- Description of the task -
Since only part of the material below is wanted, output exactly the lines from the one with "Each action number" up to and including the one with "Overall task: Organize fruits".

- Input material -
• • •
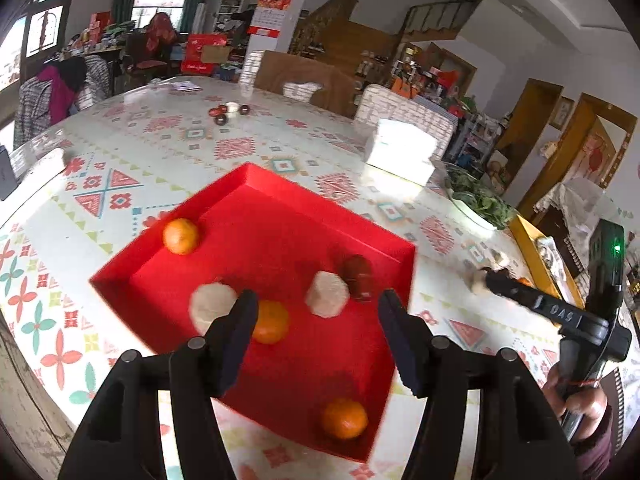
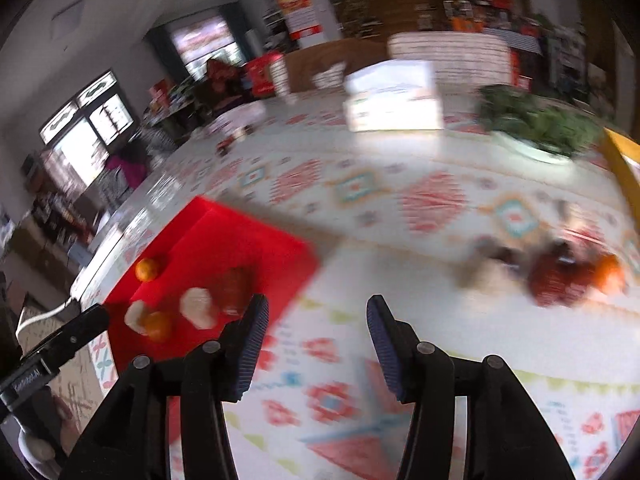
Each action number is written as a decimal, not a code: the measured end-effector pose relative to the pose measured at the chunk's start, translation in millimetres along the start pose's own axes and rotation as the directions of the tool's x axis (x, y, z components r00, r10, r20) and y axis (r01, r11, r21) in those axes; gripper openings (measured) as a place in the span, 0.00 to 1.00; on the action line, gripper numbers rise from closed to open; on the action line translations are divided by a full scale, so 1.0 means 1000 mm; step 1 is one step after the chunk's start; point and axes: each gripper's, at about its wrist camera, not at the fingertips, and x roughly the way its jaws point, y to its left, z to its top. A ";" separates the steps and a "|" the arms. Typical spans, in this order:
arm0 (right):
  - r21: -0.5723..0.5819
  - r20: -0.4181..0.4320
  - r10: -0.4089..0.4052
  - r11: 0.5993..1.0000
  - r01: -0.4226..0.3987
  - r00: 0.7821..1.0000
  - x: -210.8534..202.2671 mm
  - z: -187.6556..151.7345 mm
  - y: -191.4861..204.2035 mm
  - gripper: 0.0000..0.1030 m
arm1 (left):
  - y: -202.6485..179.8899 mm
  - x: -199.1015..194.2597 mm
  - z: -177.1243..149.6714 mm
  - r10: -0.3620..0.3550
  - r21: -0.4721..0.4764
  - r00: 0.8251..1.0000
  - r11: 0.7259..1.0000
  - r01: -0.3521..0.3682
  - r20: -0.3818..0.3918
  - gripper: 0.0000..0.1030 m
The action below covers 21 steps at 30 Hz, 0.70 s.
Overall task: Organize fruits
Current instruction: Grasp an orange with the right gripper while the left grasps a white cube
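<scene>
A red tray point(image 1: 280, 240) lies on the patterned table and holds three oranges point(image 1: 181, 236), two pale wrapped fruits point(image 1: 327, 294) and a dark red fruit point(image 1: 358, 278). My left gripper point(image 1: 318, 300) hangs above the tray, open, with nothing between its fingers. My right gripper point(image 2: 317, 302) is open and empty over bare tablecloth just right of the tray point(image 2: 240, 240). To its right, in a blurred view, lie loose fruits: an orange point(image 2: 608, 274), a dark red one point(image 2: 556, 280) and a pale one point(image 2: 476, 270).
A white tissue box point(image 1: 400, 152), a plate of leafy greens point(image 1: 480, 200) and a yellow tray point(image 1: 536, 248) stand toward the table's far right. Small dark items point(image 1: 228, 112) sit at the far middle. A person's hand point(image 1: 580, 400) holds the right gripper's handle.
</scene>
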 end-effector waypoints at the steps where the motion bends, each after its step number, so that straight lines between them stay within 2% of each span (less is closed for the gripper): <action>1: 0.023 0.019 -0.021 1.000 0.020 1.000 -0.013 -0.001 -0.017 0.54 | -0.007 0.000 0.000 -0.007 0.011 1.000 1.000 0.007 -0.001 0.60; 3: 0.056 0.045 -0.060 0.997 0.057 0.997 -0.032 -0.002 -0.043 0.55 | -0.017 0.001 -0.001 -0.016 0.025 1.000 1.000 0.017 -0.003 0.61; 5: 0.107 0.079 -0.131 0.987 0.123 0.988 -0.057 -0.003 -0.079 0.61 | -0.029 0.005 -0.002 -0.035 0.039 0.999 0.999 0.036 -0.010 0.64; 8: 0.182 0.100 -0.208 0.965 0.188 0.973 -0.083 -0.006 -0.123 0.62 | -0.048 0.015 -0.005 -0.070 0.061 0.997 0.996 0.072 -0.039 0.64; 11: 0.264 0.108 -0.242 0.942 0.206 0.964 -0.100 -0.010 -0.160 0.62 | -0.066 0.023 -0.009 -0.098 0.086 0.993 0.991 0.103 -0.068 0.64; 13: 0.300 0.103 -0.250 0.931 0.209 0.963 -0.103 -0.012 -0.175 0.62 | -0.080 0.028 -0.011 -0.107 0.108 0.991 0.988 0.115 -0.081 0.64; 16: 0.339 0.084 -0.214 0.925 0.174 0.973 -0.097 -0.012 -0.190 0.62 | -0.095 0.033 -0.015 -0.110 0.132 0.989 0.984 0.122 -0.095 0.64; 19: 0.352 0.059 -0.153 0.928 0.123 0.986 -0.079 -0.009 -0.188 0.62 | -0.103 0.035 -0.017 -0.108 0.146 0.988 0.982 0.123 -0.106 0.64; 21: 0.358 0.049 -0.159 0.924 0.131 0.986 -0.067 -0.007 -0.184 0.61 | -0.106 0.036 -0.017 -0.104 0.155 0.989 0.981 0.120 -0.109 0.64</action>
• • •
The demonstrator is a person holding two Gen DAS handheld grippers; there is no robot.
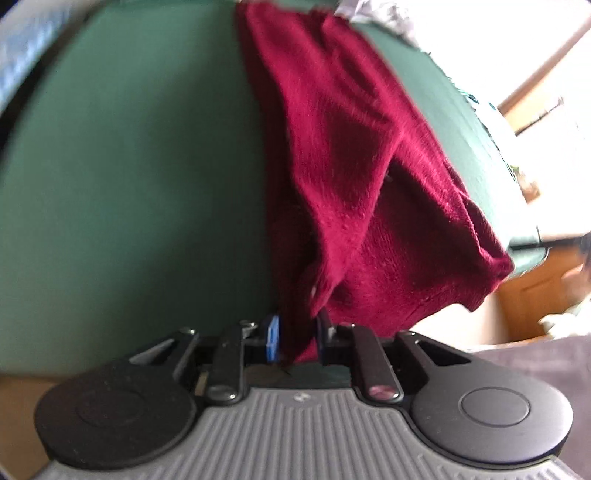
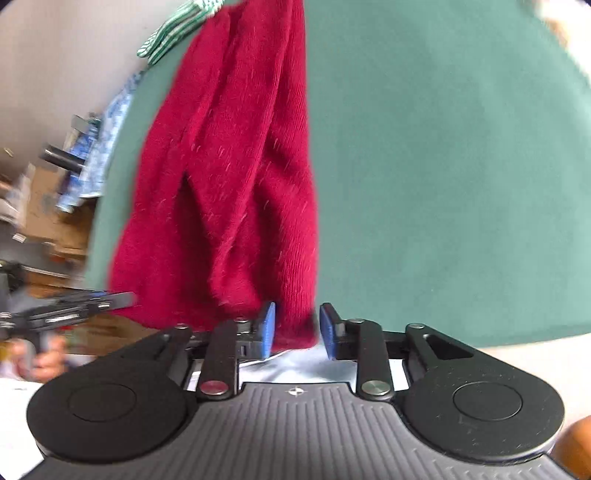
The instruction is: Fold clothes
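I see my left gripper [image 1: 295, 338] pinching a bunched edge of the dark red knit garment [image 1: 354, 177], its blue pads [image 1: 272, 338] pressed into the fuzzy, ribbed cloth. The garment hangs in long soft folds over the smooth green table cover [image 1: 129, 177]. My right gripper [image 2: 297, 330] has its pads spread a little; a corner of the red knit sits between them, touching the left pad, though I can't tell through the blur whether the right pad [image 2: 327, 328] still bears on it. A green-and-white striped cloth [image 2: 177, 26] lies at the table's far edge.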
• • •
- Worked solution -
Each action number is written as a decimal, not a code: the measured end-effector pose relative to the pose measured at the chunk's start, translation in millimetres along the start pose's own axes and rotation as the directions of the tool's x axis (x, y, z components r00, r10, r20) and y axis (r01, r11, r21) in those axes; gripper openings (measured) as a place in the span, 0.00 to 1.00; on the action line, gripper numbers rise from closed to open; on the action line translations are divided by a full scale, so 1.0 means 1000 mm; step 1 is one step after the chunk's start; point and axes: each gripper's, at about its wrist camera, not at the fingertips, and x roughly the way its jaws point, y to its left, z to its top. A ";" separates the steps and a "|" the arms. Typical spans, in this order:
arm0 (right):
  - r21: -0.5723..0.5819
  - r20: -0.4181..0.4320
  - r10: -0.4089..0.4052
  - r11: 0.5993..1.0000
  - r01: -0.4226..0.3987
  - r00: 0.7821..1.0000
  - x: -210.8534..202.2671 mm
  - z: -187.6556..151.7345 mm
  - y: -191.4861..204.2035 mm
  - gripper: 0.0000..0.1030 m
arm1 (left):
  - y: -202.6485..179.8899 mm
  - x: -199.1015..194.2597 mm
  - z: -177.1243..149.6714 mm
  - r10: -0.3620..0.3550
  - r21: -0.4721..0.4764
  - r00: 0.8251..1.0000
  - r11: 0.7259..1.0000
  - r01: -0.3521..0.3682
  - r20: -0.3818..0.3918
  - gripper: 0.0000..0.1030 m
The action below covers 21 steps at 30 Hz, 0.70 s.
Overall task: Organize fruits

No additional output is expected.